- WHAT TO WORK ON -
Each line in the records below, from the one that contains "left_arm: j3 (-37" to the one that contains "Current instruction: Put", should be reproduced exactly, the first and last included.

- MATERIAL PROVIDED -

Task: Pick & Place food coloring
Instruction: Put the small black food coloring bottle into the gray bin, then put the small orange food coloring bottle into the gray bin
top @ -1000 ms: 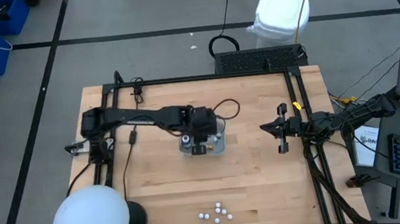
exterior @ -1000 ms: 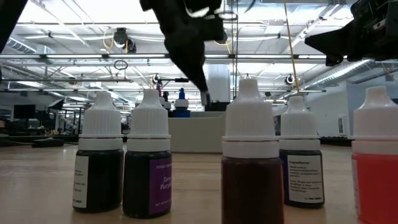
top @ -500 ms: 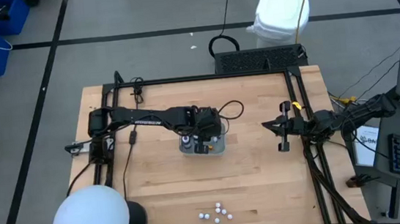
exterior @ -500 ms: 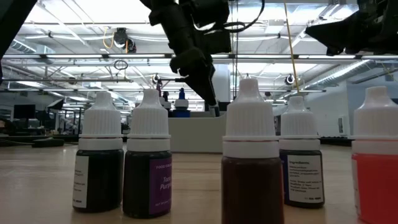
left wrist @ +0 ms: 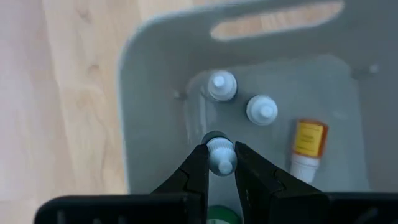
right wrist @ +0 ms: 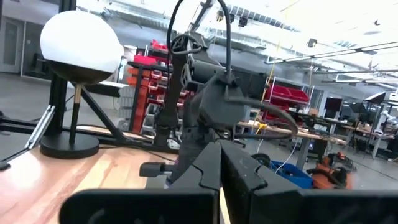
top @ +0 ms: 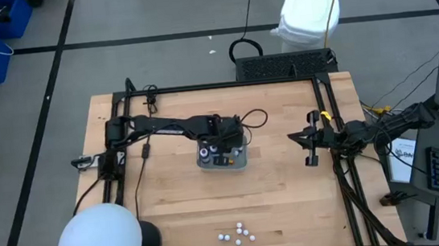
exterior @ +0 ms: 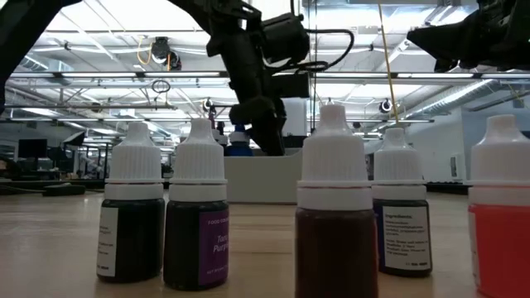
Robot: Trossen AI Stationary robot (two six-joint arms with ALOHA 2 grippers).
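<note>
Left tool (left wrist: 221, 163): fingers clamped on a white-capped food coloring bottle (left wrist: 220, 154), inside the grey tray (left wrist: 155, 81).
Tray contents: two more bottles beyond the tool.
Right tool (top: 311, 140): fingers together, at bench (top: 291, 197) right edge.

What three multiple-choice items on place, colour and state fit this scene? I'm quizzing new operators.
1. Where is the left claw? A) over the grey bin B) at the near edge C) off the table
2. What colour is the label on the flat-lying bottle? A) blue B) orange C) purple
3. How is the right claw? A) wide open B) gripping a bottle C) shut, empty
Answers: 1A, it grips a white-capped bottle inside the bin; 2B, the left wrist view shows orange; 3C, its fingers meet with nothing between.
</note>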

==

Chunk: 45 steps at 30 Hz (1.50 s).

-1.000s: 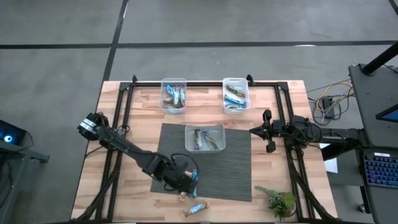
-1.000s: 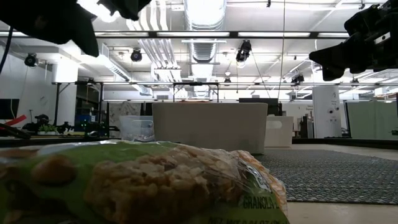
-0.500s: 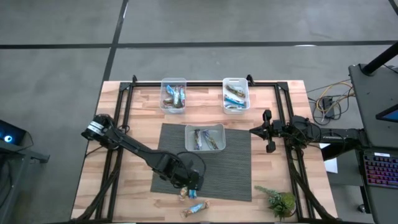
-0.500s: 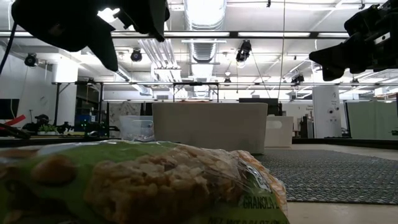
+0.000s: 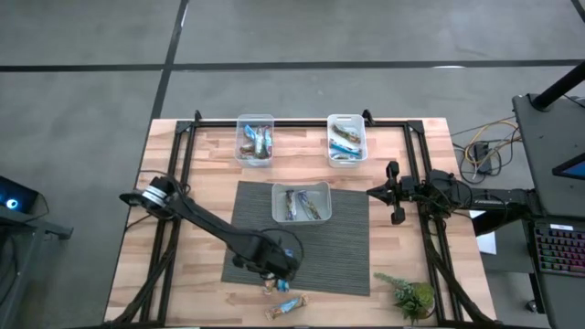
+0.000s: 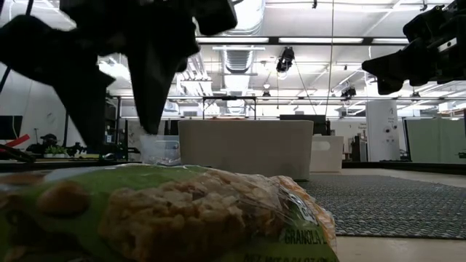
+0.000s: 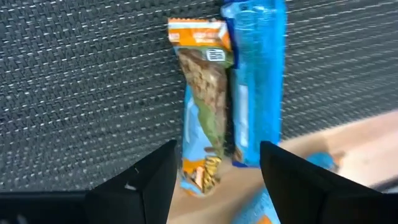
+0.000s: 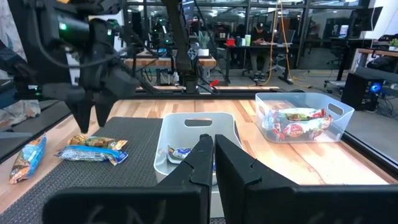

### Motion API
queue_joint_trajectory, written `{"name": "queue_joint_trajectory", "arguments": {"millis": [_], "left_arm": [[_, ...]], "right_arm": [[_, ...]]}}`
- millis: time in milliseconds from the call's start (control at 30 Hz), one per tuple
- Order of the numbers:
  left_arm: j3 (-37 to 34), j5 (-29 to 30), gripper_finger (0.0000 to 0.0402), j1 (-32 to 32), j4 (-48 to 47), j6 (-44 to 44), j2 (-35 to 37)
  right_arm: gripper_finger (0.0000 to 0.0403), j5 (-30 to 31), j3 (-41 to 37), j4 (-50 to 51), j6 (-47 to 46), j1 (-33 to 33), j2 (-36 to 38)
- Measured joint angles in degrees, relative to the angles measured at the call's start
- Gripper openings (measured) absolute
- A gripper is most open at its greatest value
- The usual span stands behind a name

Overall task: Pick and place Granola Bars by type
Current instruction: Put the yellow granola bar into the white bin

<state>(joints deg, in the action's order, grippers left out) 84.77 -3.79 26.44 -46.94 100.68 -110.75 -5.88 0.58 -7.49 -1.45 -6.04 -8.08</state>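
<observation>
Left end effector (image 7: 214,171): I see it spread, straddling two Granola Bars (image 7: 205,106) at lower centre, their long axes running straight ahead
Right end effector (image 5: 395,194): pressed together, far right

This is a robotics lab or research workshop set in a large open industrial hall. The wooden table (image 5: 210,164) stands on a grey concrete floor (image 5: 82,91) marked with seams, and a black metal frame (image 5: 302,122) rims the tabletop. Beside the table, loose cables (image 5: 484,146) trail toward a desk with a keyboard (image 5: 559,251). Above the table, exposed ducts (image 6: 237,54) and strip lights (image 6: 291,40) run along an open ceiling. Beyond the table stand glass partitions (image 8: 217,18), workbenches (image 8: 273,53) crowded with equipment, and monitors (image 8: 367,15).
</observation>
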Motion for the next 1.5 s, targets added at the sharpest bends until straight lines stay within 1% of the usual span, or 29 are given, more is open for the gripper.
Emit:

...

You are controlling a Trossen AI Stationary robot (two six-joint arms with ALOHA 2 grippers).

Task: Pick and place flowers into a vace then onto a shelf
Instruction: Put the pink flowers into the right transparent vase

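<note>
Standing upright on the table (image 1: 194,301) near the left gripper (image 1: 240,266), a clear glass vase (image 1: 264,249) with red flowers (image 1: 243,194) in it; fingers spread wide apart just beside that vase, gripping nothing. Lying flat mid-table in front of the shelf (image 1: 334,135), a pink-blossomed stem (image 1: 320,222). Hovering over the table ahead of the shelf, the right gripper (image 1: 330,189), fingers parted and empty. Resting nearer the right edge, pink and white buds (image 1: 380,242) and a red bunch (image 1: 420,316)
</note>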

- EXERCISE RESPONSE -
  left_arm: j3 (-37 to 34), j5 (-29 to 30), gripper_finger (0.0000 to 0.0402), j1 (-32 to 32), j4 (-48 to 47), j6 (-44 to 44), j2 (-35 to 37)
  right_arm: gripper_finger (0.0000 to 0.0403), j5 (-30 to 31), j3 (-41 to 37), j4 (-50 to 51), j6 (-47 to 46), j1 (-33 to 33), j2 (-36 to 38)
- Measured joint angles in degrees, relative to the angles measured at the call's start
- Gripper openings (measured) absolute
- A gripper is most open at its greatest value
- The usual span stands behind a name

Overall task: Pick and place Granola Bars by type
Current instruction: Put the yellow granola bar into the white bin

The response to this exercise is done.